Aim of the task: Please give the data again in full, exactly as it reads.

Material provided:
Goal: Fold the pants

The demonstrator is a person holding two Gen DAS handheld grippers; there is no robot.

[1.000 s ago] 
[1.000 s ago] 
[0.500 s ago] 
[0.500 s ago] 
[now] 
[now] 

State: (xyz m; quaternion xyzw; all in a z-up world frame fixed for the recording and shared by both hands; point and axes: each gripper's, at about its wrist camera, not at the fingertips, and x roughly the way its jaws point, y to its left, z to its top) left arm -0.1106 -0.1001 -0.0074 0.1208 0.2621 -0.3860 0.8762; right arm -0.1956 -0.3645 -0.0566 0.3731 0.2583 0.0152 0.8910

Exercise response:
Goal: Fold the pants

The demonstrator is a person holding two Gen DAS handheld grippers; there is no robot.

[1.000 s ago] 
[1.000 s ago] 
[0.500 s ago] 
[0.500 s ago] 
[now] 
[now] 

State: (xyz m; quaternion xyzw; all in a z-up world frame fixed for the recording and shared by both hands; point and axes: each gripper's, at about its wrist camera, not at the fingertips, and x roughly the way its jaws point, y to its left, z to its top) left arm -0.1106 -0.1001 -0.0074 0.1208 0.2621 -0.3860 0.8762; right arm -0.1956 -0.3645 -0.0566 0.3731 0.2583 0.0152 0.8910

That's the full output for the exercise.